15. Sandboxes
A sandbox is a place where you store all your project’s transformation graph files, jobflows, data, and other resources. It’s a server side analogy to a Designer project. The Server adds additional features to sandboxes, like user permissions management and global per-sandbox configuration options.
The Server and the Designer are integrated so that you are able to connect to a Server sandbox using a Server Project in your Designer workspace. Such a project works like a remote file system – all data is stored on the Server and accessed remotely. Nonetheless, you can do everything with Server Projects the same way as with local projects – copy and paste files, create, edit, and debug graphs, etc. See the CloverDX Designer manual for details on configuring a connection to the Server.
Technically, a sandbox is a dedicated directory on the Server host file system and its contents are managed by the Server. Advanced types of sandboxes, like “partitioned sandbox” have multiple locations to allow distributed parallel processing (more about that in Sandboxes in cluster). A sandbox cannot contain another sandbox within – it’s a single root path for a project.
It is recommended to put all sandboxes in a folder outside the CloverDX Server installation (by default the sandboxes would be stored in the ${user.data.home}/CloverDX/sandboxes
, where the user.data.home
is automatically detected user home directory). However, each sandbox can be located on the file system independently of the others if needed.
The containing folder and all its contents must have read/write permission for the user under which the CloverDX Server is running.
Each sandbox in non-cluster environment is defined by the following attributes:
Name | Description |
---|---|
Sandbox |
A sandbox name used just for display. It is specified by the user during sandbox creation and it can be modified later. |
Sandbox ID |
A unique name of the sandbox. It is used in server APIs to identify sandbox. It must meet common rules for identifiers. It is specified by user in during sandbox creation and it can be modified later. Note: modifying is not recommended, because it may be already used by some APIs clients. |
Owner |
It is set automatically during sandbox creation. It may be modified later. |
Sandbox root path |
The absolute server side file system path to sandbox root.
It is specified by user during sandbox creation and it can be modified later.
Instead of the absolute path, it’s recommended to use |
Sandbox type |
Type of the sandbox. It can be: local, shared, partitioned sandboxes or workspace. |
Sandbox content security and permissions
Each sandbox has its owner who is set during sandbox creation. This user has unlimited privileges to this sandbox as well as administrators. Another users may have access according to sandbox settings.
Permissions to a specific sandbox are modifiable in Permissions tab in sandbox detail. In this tab, selected user groups may be allowed to perform particular operations.

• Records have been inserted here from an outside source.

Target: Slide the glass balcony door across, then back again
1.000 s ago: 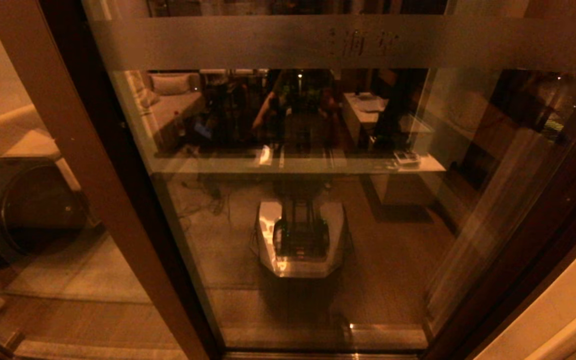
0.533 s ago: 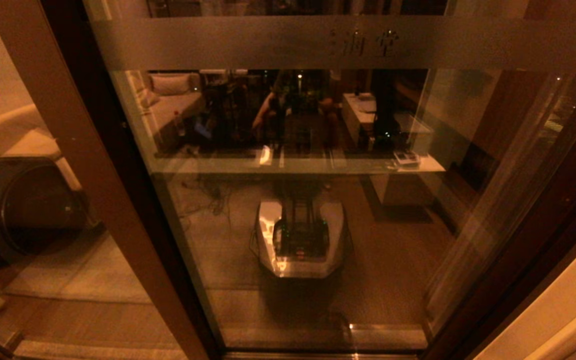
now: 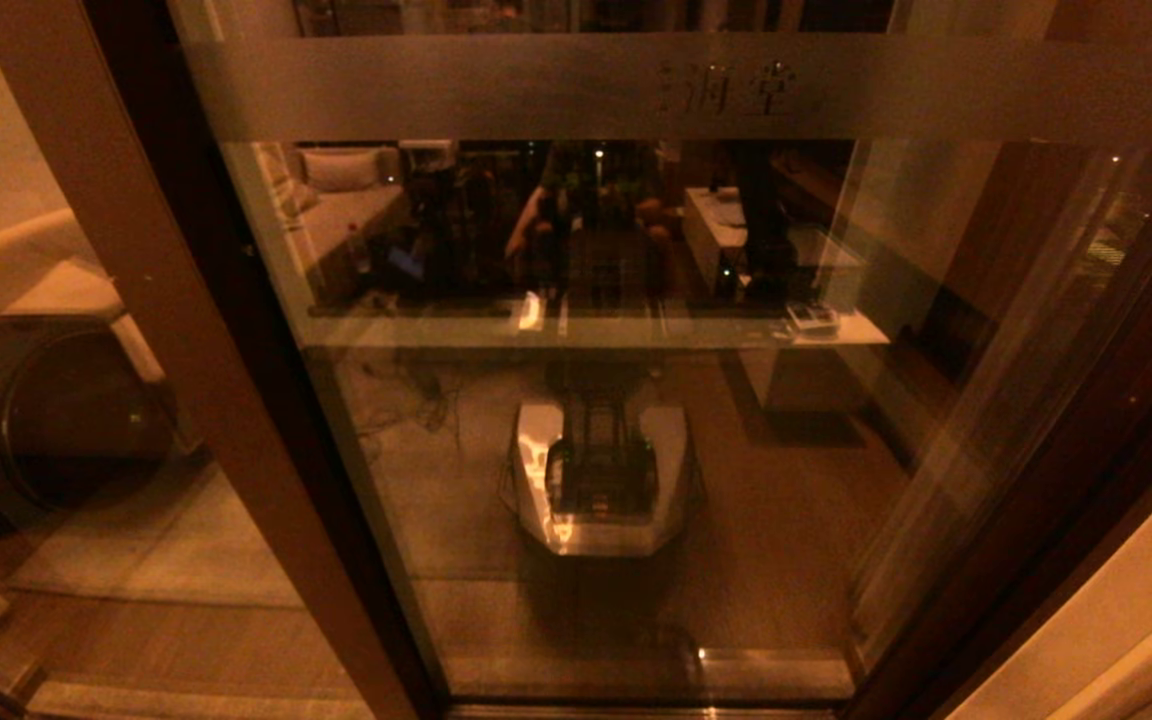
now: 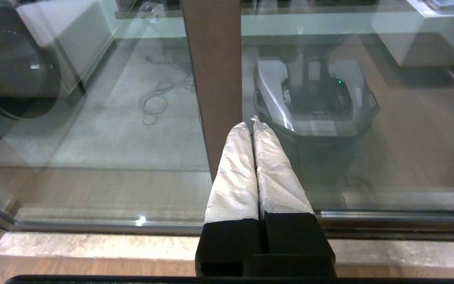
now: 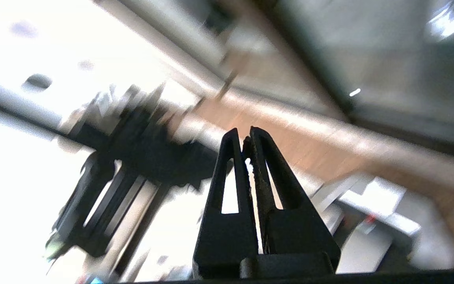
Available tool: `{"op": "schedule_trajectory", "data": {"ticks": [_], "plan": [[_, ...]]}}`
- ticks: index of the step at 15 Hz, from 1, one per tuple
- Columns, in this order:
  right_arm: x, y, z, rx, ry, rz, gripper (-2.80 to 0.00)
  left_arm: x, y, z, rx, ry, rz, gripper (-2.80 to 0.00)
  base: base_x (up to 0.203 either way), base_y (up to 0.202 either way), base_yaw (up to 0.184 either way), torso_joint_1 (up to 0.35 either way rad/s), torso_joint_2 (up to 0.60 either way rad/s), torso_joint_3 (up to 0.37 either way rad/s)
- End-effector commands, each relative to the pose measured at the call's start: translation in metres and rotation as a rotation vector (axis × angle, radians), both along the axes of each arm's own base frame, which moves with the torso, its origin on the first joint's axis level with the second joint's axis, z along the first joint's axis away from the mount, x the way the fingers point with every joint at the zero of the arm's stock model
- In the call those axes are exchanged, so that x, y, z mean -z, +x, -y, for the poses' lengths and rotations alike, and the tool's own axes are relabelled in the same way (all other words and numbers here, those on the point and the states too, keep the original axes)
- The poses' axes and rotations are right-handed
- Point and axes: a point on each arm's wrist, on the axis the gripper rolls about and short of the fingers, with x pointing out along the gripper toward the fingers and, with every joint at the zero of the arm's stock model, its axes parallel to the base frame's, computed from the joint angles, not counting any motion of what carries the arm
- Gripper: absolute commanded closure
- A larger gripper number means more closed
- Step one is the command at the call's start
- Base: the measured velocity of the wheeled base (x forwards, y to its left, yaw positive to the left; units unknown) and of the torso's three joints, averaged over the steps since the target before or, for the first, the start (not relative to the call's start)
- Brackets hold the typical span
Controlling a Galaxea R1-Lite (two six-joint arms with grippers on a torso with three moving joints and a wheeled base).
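Observation:
The glass balcony door (image 3: pixel 796 480) fills the head view, a wide reflective pane with a frosted band (image 3: pixel 436 88) bearing faint characters and a thinner strip (image 3: pixel 586 330) lower down. Its brown upright frame (image 3: pixel 166 330) stands at the left. Neither gripper shows directly in the head view. In the left wrist view my left gripper (image 4: pixel 252 124) is shut with nothing in it. Its white-wrapped fingertips (image 4: pixel 240 130) point at the edge of the brown upright (image 4: pixel 213 59); contact cannot be told. My right gripper (image 5: pixel 244 136) is shut and empty, seen against blurred floor.
Left of the upright is a narrower glass panel (image 3: pixel 66 520) with a dark round-fronted machine (image 3: pixel 56 400) behind it. My own base (image 3: pixel 601 480) is mirrored in the pane. A stone sill and floor track (image 4: pixel 93 244) run along the bottom.
The door and its frame stand where they were. Only the reflections in the upper and right part of the pane have shifted a little.

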Motion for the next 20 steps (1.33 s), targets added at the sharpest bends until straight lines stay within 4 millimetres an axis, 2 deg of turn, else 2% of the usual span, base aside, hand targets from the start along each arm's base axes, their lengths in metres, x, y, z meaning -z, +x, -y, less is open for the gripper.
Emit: {"op": "schedule_trajectory", "data": {"ticks": [1, 3, 6, 9, 11, 13, 15, 17, 20], "plan": [[0.017, -0.062, -0.002, -0.056, 0.004, 0.084, 0.00, 0.000, 0.000, 0.000, 0.001, 0.000, -0.001, 0.00, 0.000, 0.000, 0.000, 0.000, 0.00, 0.000], [0.031, -0.091, -0.001, 0.009, -0.004, 0.083, 0.00, 0.000, 0.000, 0.000, 0.001, 0.000, -0.001, 0.00, 0.000, 0.000, 0.000, 0.000, 0.00, 0.000], [0.054, -0.120, 0.001, 0.076, -0.054, 0.115, 0.00, 0.000, 0.000, 0.000, -0.001, 0.000, -0.001, 0.00, 0.000, 0.000, 0.000, 0.000, 0.00, 0.000], [0.090, -0.137, 0.006, 0.227, -0.189, 0.192, 0.00, 0.000, 0.000, 0.000, -0.001, 0.000, -0.001, 0.00, 0.000, 0.000, 0.000, 0.000, 0.00, 0.000], [0.120, -0.138, 0.010, 0.350, -0.351, 0.223, 0.00, 0.000, 0.000, 0.000, -0.001, 0.000, -0.001, 0.00, 0.000, 0.000, 0.000, 0.000, 0.00, 0.000], [0.132, -0.131, 0.013, 0.449, -0.461, 0.150, 0.00, 0.000, 0.000, 0.000, -0.001, 0.000, -0.001, 0.00, 0.000, 0.000, 0.000, 0.000, 0.00, 0.000], [0.138, -0.119, 0.015, 0.502, -0.492, 0.122, 0.00, 0.000, 0.000, 0.000, -0.001, 0.000, -0.001, 0.00, 0.000, 0.000, 0.000, 0.000, 0.00, 0.000], [0.145, -0.095, 0.017, 0.589, -0.508, 0.147, 0.00, 0.000, 0.000, 0.000, -0.001, 0.000, -0.001, 0.00, 0.000, 0.000, 0.000, 0.000, 0.00, 0.000], [0.166, -0.044, 0.020, 0.757, -0.526, 0.273, 0.00, 0.000, 0.000, 0.000, -0.001, 0.000, -0.001, 0.00, 0.000, 0.000, 0.000, 0.000, 0.00, 0.000]]}}
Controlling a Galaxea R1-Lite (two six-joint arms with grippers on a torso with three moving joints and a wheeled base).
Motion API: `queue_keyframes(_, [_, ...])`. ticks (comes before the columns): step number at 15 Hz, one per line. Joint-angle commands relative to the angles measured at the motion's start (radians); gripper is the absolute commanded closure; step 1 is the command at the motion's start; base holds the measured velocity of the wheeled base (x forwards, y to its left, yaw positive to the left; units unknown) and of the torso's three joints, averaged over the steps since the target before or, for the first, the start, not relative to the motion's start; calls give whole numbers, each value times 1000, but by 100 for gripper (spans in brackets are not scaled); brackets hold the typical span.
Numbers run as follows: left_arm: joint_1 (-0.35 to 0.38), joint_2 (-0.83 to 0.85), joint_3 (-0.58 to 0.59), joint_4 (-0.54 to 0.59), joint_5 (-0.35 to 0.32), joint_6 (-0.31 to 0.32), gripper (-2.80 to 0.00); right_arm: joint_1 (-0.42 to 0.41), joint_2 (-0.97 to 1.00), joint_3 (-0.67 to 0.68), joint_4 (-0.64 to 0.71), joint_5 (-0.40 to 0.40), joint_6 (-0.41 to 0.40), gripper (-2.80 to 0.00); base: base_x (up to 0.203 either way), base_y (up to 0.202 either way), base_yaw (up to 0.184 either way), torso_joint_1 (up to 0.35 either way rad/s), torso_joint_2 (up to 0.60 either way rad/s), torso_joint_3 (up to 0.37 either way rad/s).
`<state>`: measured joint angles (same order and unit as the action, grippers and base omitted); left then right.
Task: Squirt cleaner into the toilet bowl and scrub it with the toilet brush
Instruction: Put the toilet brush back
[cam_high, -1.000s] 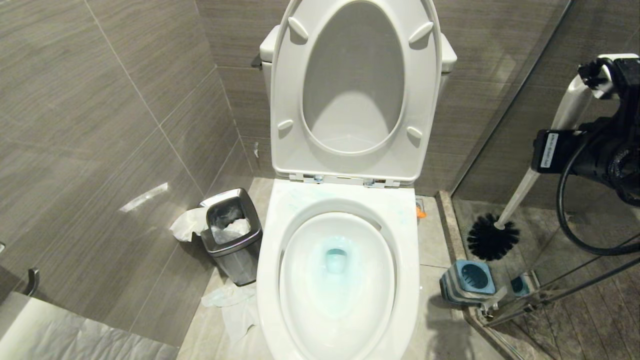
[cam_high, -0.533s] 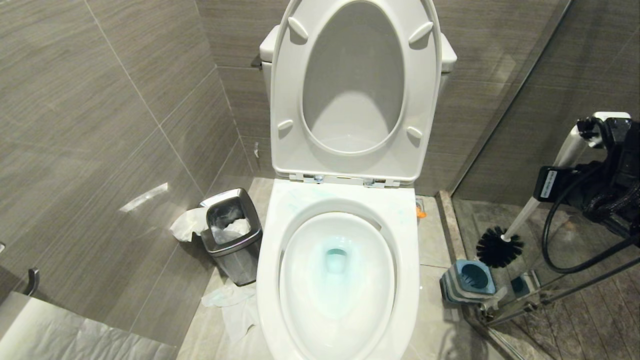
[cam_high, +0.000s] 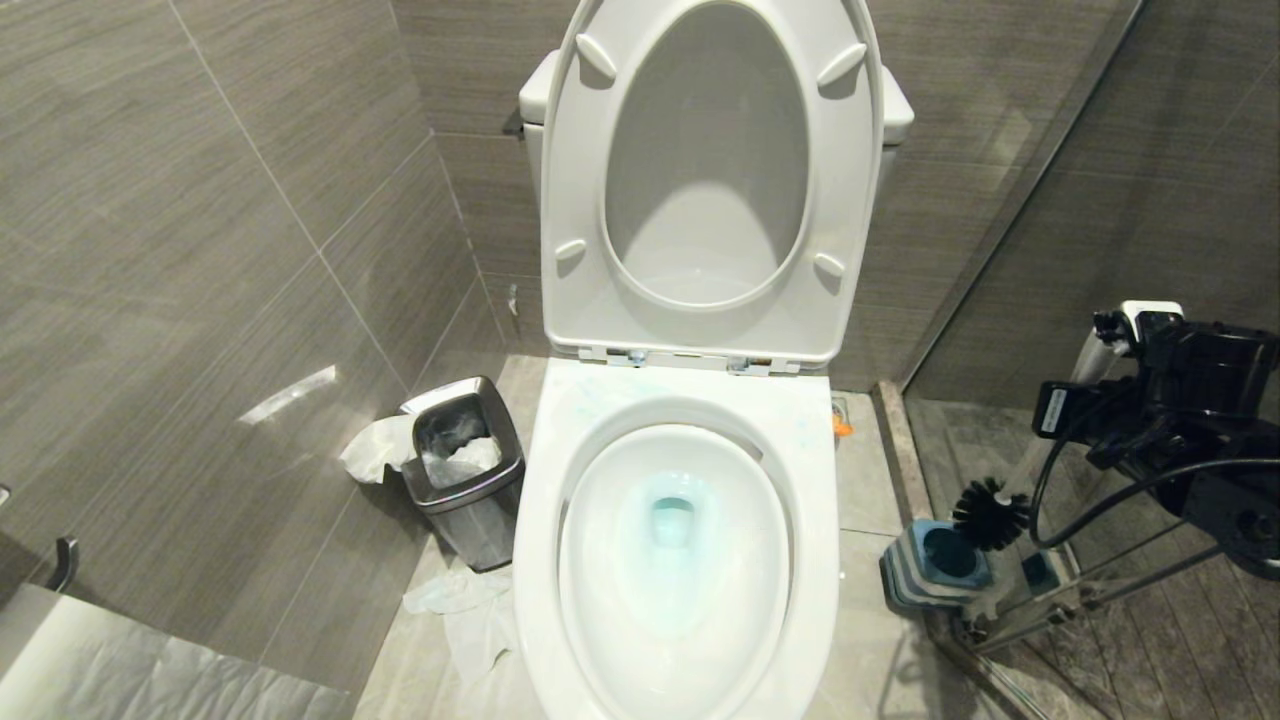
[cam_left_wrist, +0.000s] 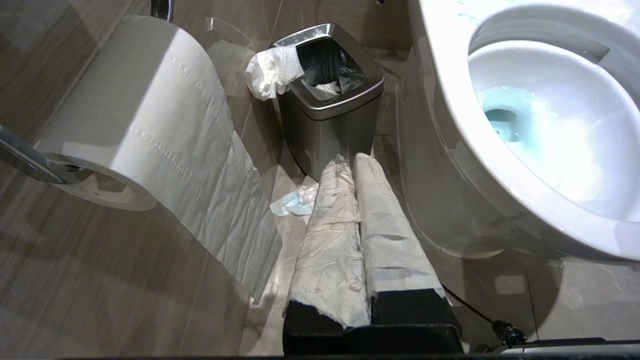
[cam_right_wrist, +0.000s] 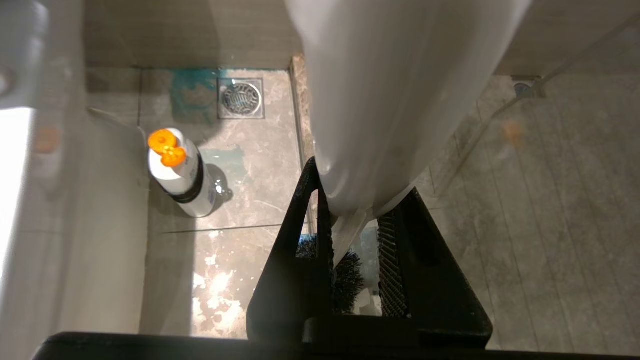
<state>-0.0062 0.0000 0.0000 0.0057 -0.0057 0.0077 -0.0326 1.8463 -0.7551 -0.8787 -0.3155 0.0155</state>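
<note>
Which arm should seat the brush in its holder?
Right. The right gripper already clamps the toilet brush just above the holder. The left gripper is shut, near the waste bin.

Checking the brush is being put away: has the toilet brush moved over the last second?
Yes. The toilet brush has come down, its head now at the holder mouth.

A tiled bathroom: a white toilet (cam_high: 690, 400) with raised seat stands against grey wall tiles (cam_high: 220, 200), beside a steel waste bin (cam_high: 465, 470), a toilet-paper roll (cam_left_wrist: 125, 115) and a floor drain (cam_right_wrist: 241, 98).
</note>
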Motion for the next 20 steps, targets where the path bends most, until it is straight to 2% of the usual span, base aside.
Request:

Any change in user group permissions will automatically log out all users assigned to the affected group from all their active sessions and force them to log in again. |
There are the following types of operations:
Name | Description |
---|---|
Read |
Users can see this sandbox in their sandboxes list. |
Write |
Users can modify files in the sandbox through CS APIs. |
Execute |
Users can execute jobs in this sandbox. Note: job executed by graph event listener and similar features is actually executed by the same user as job which is the source of the event. See details in graph event listener. Job executed by schedule trigger is actually executed by the schedule owner. See details in Scheduling. If the job needs any files from the sandbox (e.g. metadata), the user also must have read permission, otherwise the execution fails. |
Note that these permissions modify the access to the content of specific sandboxes. In addition, it is possible to configure permissions to perform operations with sandbox configuration (e.g. create sandbox, edit sandbox, delete sandbox, etc). For details, see Groups.
Sandbox content and options
A sandbox should contain jobflows, graphs, metadata, external connection and all related files. Files, especially graph or jobflow files, are identified by a relative path from sandbox root. Thus you need two values to identify a specific job file: sandbox and path in sandbox. The path to the Jobflow or graph is often referred to as Job file.
Although the web GUI section sandboxes is not a file-manager, it offers some useful features for sandbox management:
Download sandbox as ZIP
Select a sandbox in the left panel, then the web GUI displays the Download sandbox as ZIP button in the tool bar on the right side.
Created ZIP contains all readable sandbox files in the same hierarchy as on the file system. You can use this ZIP file to upload files to the same sandbox, or another sandbox on a different Server instance.
Upload ZIP to sandbox
Select a sandbox in the left panel. You must have the write permission for the selected sandbox. Then select the Upload ZIP tab in the right panel. Upload of a ZIP is parametrized by couple of switches, which are described below. Click the + Upload ZIP button, to open a common file browser dialog. When you choose a ZIP file, it is immediately uploaded to the Server and a result message is displayed. Each row of the result message contains a description of one single file upload. Depending on selected options, the file may be skipped, updated, created or deleted.
Label | Description |
---|---|
Encoding of packed file names |
File names which contain special characters (non ASCII) are encoded. In the drop-down list, you choose the right encoding, so filenames are decoded properly. |
Overwrite existing files |
If this checkbox is checked, the existing file is overwritten by a new one, if both of them are stored in the same path in the sandbox and both of them have the same name. |
Delete folders and files missing in uploaded zip file |
If this option is enabled, all files which are missing in uploaded ZIP file, but they exist in destination sandbox, will be deleted. This option might cause a loss of data, so the user must have the May delete files missing in uploaded ZIP permission to enable it. |
Download file in ZIP
Select a file in the left pane, then the web GUI displays the Download file as ZIP button in the tool bar on the right side.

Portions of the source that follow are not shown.